* _Data to process_
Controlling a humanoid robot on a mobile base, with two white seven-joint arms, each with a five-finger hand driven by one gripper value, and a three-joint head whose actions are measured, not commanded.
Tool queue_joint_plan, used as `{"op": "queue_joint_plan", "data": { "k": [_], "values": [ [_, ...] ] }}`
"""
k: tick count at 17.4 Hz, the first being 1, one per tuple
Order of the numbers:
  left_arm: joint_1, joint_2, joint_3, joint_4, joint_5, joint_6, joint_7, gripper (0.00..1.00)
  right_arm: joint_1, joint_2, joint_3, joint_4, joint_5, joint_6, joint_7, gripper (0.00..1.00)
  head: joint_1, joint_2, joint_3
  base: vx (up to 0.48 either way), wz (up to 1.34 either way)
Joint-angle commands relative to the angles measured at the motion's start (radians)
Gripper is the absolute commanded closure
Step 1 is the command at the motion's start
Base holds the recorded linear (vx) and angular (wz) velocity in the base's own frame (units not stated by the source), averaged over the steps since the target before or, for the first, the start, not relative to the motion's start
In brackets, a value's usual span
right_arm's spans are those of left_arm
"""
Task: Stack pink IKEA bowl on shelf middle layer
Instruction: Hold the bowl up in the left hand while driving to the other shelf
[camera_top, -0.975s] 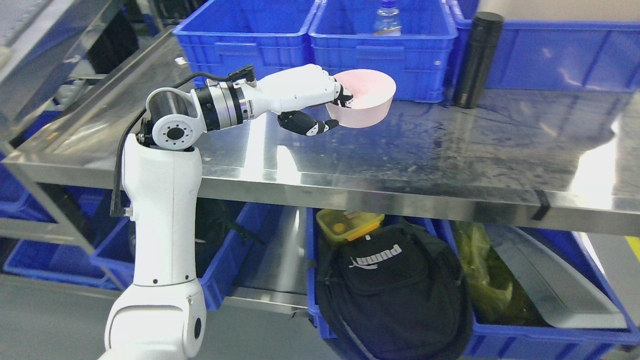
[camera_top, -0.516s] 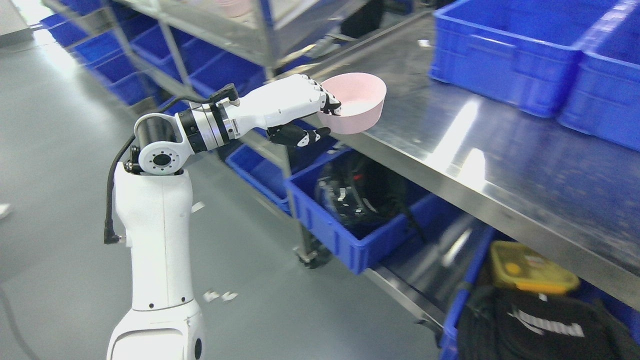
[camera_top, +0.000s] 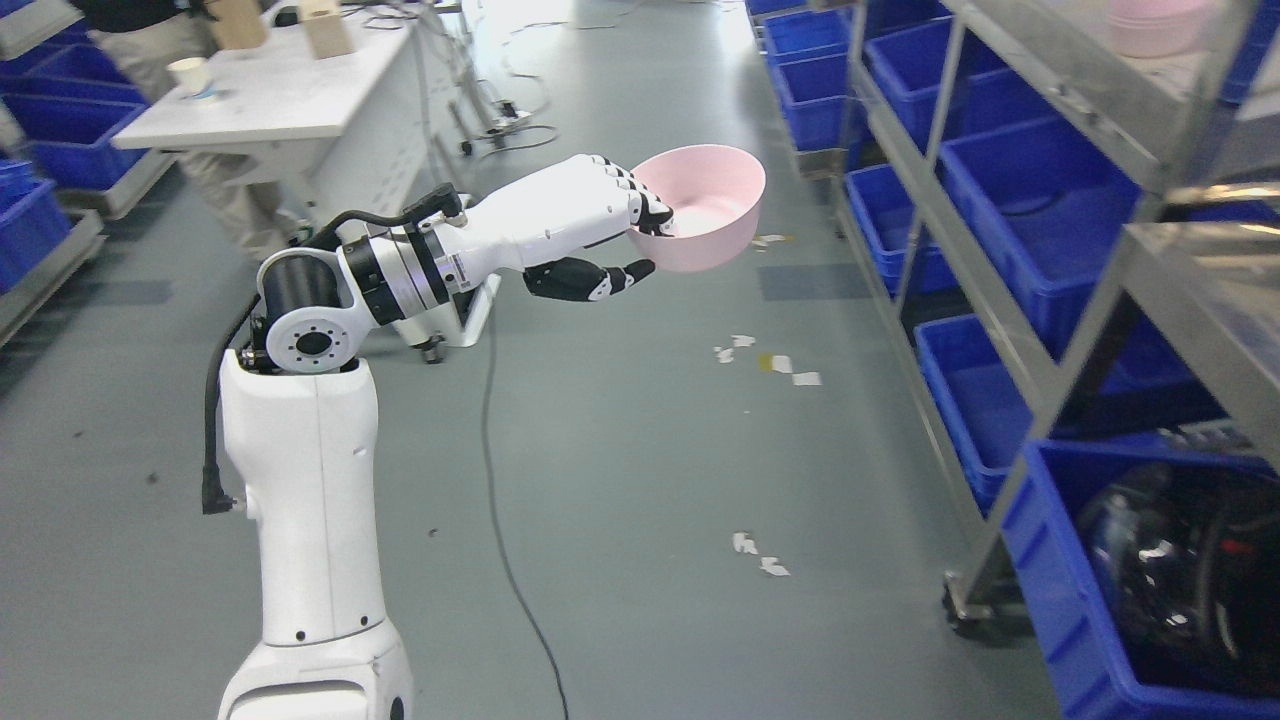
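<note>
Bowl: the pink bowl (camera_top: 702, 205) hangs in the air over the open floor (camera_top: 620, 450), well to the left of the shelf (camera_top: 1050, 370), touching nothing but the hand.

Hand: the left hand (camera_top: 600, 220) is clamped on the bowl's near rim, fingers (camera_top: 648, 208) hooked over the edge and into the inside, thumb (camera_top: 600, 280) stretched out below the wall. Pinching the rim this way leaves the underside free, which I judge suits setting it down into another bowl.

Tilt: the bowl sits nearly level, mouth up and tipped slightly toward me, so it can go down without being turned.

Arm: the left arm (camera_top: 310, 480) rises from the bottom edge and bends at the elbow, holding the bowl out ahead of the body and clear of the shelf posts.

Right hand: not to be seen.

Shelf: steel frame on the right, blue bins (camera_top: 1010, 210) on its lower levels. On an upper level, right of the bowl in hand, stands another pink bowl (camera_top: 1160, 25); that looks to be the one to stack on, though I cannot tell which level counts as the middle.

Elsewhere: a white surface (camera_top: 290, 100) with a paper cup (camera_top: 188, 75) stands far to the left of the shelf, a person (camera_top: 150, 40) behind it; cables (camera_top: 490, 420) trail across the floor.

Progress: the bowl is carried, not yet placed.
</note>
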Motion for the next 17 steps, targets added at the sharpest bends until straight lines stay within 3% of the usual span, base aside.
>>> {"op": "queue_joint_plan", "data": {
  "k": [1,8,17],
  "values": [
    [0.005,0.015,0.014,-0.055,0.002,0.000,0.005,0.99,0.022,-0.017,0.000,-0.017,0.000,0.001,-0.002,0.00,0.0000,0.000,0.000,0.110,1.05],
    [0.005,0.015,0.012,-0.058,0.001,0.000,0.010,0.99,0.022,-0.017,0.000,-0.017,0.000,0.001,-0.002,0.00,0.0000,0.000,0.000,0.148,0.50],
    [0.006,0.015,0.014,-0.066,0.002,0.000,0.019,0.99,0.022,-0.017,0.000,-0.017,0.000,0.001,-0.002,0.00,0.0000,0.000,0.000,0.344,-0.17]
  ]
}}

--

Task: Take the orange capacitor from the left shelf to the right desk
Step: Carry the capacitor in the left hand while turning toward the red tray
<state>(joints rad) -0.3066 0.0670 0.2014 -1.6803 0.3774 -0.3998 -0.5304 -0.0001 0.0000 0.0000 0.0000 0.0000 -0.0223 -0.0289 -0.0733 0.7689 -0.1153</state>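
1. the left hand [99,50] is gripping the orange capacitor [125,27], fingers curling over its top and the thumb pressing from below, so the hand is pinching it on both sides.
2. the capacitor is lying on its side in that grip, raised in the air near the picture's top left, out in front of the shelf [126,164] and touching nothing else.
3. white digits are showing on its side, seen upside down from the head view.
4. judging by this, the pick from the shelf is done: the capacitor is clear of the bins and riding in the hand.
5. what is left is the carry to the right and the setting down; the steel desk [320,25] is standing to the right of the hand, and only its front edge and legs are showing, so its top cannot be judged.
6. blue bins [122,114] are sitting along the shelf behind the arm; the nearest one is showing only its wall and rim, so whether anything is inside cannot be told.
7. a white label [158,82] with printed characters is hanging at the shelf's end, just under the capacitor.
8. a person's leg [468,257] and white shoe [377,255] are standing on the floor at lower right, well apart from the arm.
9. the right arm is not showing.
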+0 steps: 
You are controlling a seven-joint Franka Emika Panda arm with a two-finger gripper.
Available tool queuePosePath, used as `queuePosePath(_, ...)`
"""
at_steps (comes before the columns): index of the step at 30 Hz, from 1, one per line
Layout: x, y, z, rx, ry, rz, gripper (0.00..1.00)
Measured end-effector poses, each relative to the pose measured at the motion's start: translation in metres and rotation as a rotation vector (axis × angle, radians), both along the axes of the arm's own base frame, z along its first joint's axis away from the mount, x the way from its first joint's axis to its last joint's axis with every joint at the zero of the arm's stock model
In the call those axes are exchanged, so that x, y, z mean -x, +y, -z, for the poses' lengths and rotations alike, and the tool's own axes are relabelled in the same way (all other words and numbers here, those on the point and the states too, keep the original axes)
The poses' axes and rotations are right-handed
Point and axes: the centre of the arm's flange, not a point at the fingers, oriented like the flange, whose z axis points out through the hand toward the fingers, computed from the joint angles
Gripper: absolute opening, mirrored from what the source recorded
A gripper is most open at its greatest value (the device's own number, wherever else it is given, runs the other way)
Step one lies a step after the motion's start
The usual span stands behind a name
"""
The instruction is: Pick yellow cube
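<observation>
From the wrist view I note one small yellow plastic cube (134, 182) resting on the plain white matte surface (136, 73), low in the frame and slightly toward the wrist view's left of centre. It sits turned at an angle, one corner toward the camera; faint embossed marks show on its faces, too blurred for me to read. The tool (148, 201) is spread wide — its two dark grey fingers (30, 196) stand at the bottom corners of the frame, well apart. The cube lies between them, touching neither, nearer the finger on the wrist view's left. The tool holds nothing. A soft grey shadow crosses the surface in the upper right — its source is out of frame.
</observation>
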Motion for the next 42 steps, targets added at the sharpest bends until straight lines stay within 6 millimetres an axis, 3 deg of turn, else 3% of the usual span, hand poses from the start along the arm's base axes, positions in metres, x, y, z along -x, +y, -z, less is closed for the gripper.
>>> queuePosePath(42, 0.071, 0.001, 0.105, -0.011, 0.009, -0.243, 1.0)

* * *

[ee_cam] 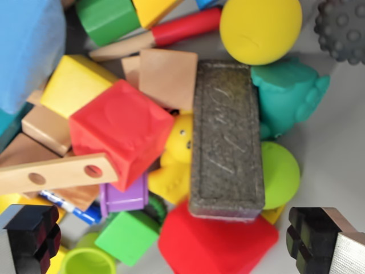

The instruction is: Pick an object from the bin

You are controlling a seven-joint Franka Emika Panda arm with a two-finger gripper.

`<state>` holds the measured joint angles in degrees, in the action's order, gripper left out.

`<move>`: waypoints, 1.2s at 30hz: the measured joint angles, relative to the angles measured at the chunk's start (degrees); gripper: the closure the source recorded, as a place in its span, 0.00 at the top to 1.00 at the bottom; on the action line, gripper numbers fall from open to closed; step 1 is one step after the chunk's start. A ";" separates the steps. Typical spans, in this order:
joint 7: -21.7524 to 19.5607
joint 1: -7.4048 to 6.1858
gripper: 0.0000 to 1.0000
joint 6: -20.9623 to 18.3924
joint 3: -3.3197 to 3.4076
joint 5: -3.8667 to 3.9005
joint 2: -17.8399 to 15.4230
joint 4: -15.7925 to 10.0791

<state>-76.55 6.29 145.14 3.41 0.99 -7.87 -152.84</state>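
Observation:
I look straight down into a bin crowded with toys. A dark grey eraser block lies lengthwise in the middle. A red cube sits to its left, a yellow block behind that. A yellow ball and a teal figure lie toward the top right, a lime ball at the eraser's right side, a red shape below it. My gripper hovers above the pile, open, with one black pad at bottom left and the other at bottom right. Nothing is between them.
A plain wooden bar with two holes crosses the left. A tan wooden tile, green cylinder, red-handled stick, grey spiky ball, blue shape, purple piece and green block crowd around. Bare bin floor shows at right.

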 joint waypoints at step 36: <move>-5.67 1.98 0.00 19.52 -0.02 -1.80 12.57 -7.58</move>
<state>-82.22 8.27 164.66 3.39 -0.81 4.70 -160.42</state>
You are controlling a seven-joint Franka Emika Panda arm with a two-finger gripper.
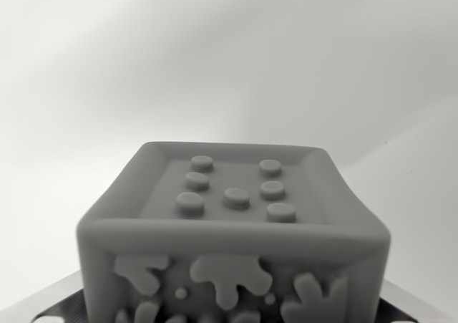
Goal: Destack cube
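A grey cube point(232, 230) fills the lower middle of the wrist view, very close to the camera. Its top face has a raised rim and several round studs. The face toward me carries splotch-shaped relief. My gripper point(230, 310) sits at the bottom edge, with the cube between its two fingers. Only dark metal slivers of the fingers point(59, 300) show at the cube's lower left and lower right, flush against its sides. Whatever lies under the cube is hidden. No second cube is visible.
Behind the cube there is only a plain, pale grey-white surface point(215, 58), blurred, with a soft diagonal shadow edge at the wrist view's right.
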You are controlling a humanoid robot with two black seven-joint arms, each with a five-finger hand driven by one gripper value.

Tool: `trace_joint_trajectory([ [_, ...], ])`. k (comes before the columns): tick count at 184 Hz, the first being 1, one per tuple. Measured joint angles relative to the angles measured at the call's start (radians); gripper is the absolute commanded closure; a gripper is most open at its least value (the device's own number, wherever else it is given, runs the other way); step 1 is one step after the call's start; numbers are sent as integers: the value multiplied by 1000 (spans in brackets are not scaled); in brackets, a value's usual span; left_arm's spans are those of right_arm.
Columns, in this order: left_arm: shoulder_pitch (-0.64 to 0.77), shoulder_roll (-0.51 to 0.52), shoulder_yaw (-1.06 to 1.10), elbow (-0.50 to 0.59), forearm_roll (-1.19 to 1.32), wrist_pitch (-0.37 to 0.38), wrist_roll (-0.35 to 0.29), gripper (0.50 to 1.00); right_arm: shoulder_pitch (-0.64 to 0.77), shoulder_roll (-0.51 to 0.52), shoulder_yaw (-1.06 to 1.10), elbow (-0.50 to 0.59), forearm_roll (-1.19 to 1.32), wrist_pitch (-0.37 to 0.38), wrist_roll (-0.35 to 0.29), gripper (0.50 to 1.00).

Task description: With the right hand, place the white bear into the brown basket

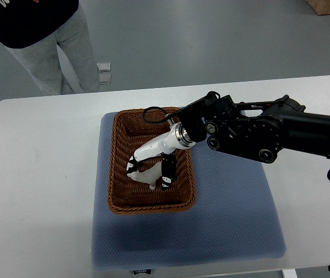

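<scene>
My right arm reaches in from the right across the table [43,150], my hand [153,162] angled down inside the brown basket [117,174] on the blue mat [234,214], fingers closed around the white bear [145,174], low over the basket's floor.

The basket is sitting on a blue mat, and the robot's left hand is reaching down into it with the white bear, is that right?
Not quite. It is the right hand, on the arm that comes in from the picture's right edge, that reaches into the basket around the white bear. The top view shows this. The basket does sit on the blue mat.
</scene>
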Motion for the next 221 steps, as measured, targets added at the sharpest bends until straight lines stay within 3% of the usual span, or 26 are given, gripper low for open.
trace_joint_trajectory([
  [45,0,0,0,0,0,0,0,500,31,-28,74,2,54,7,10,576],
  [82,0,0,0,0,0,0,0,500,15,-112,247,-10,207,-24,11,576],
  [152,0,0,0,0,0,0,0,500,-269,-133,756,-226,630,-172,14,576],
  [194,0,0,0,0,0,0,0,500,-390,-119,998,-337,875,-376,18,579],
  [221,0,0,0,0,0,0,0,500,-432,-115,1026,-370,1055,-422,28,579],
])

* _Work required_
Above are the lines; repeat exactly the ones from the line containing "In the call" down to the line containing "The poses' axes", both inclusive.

* _Result of this task_
In the call those axes are exchanged, so that x, y, z mean -x, +y, -z, for the poses' lengths and rotations alike, and the tool's own axes are relabelled in the same way (all other words and numbers here, those on the point and the states too, keep the original axes)
The poses' axes and rotations are right-handed

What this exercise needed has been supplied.